● WHAT THE TASK ASKS
How many of the lines in the data contain "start"? Give only the number.

● DATASET EXTRACT
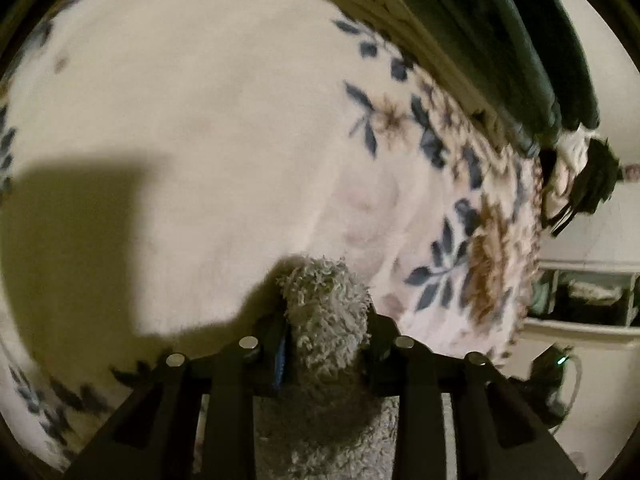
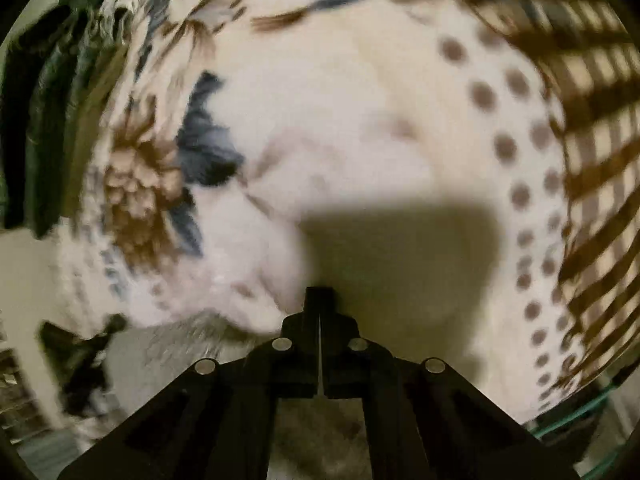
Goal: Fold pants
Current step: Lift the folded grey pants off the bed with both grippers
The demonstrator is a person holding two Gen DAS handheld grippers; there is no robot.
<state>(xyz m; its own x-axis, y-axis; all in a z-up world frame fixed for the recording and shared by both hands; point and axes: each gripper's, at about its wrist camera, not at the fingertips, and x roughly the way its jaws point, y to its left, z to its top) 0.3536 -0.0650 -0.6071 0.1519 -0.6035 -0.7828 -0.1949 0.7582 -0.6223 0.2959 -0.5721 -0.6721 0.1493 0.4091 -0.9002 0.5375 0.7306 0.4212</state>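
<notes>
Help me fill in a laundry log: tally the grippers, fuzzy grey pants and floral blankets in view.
Grippers, the left gripper and the right gripper: 2
fuzzy grey pants: 1
floral blanket: 1
Total: 4

White floral blanket [image 1: 180,100] covering bed, folded dark garments [image 1: 500,20] stacked on it
</notes>
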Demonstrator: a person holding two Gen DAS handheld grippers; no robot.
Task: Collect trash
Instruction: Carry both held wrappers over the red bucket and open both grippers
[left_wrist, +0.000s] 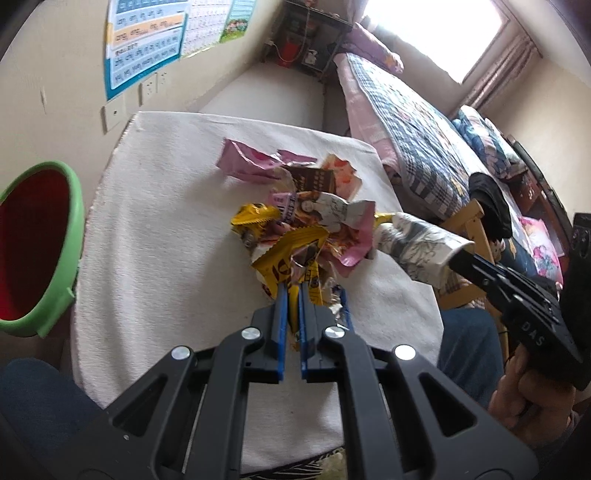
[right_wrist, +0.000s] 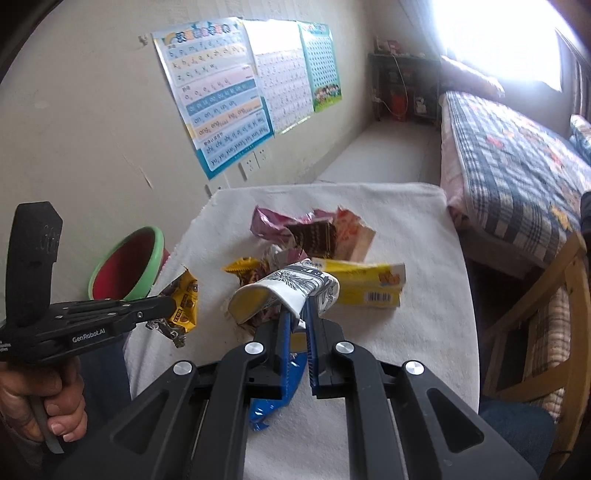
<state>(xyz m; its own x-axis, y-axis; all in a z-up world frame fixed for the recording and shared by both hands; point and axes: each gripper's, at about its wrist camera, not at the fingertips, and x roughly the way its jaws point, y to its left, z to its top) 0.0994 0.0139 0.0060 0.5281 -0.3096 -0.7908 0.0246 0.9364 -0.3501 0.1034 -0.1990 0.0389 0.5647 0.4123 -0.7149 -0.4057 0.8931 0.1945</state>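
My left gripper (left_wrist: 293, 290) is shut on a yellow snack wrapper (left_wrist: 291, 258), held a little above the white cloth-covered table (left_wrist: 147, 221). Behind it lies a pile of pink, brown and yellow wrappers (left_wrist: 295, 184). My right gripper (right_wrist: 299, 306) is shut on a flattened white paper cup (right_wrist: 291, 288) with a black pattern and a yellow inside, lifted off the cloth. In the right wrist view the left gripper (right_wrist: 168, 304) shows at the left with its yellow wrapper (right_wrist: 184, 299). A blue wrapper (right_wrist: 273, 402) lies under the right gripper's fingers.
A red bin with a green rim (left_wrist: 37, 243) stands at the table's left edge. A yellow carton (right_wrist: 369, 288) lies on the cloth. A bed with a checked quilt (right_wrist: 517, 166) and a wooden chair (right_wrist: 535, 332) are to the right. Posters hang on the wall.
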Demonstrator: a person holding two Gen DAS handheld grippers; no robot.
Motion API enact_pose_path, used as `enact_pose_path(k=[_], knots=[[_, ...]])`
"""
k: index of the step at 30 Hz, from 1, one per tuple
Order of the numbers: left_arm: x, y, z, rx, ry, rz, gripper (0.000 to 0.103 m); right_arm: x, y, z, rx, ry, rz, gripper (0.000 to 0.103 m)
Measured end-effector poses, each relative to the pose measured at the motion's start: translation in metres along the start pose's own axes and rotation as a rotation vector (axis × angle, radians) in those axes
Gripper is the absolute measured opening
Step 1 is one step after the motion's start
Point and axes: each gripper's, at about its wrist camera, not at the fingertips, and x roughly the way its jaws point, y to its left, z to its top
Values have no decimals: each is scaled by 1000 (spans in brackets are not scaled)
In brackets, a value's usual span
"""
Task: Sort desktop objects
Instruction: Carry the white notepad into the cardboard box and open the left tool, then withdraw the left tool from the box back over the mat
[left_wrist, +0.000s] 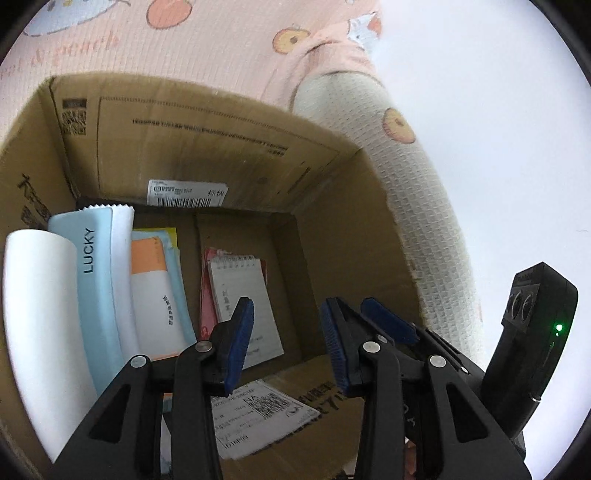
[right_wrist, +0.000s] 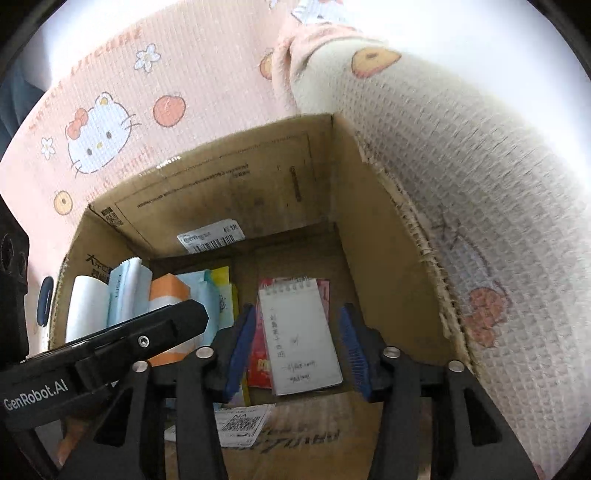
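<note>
An open cardboard box (left_wrist: 221, 166) fills both views. On its floor lies a white spiral notepad (left_wrist: 243, 295) (right_wrist: 301, 332), on top of a red packet (right_wrist: 258, 365). My left gripper (left_wrist: 288, 343) hangs open above the notepad's near end, with nothing between its blue pads. My right gripper (right_wrist: 297, 354) is open too; the notepad shows in the gap between its pads but lies lower, on the box floor. The two grippers sit side by side over the box's near edge, and the left gripper's black body (right_wrist: 110, 347) crosses the right wrist view.
Against the box's left wall stand a white pack (left_wrist: 37, 314), a blue pack marked LUCKY (left_wrist: 92, 277) and an orange-and-white pack (left_wrist: 151, 295). A person's cream sleeve (left_wrist: 424, 221) rests along the right wall, with their pink printed top (left_wrist: 221, 44) behind the box.
</note>
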Motion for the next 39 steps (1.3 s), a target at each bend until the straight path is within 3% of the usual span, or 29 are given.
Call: enact_pose_path(k=[7, 19, 22, 28, 32, 39], knots=[[-50, -4, -6, 1, -86, -54, 58, -46, 16, -3, 24, -83, 4, 56], [-133, 0, -27, 60, -191, -86, 59, -109, 70, -25, -29, -192, 11, 58], [-151, 8, -32, 81, -201, -93, 59, -114, 85, -30, -44, -208, 17, 58], [-188, 34, -40, 131, -233, -31, 59, -110, 122, -40, -61, -206, 37, 59], [-210, 62, -40, 95, -240, -87, 59, -104, 151, -44, -91, -208, 38, 59], [-247, 121, -34, 104, -294, -85, 59, -89, 200, -47, -110, -226, 47, 59]])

● ANSWER AREA
2